In four separate clinical pharmacology studies, digoxin, warfarin, atorvastatin and Ortho-Cyclen® were orally administered to healthy subjects with and without a subcutaneous dose of dulaglutide 1.5 mg. The effect of dulaglutide coadministration was assessed based on the PK parameters of key analytes. For warfarin PD, the effect of dulaglutide on the international normalized ratio (INR) was evaluated.
Areas under the concentration–time curves (AUCs) with and without dulaglutide were similar for all analytes except atorvastatin, where it was reduced by 21%. Maximum concentrations (C max) were generally lower following coadministration with dulaglutide, with statistically significant reductions (90% confidence intervals of geometric least squares means ratios outside 0.80–1.25) for all analytes except R-warfarin. For all analytes, there was a general trend for the time to C max (t max) to increase following coadministration with dulaglutide. For warfarin, dulaglutide coadministration had no statistically significant effect on the maximum INR (INRmax); however, a 2% increase in area under the INR curve (AUCINR) was observed.

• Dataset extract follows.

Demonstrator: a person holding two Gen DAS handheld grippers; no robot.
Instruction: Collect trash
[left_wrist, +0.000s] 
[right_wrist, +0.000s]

Dulaglutide did not affect the absorption of the tested medications to a clinically relevant degree. Based on the PK and PD evaluations, no dose adjustments for digoxin, warfarin, atorvastatin and Ortho-Cyclen® are recommended when coadministered with dulaglutide.
Clinical trial registration numbers
NCT01458210, NCT01436201, NCT01432938, and NCT01250834.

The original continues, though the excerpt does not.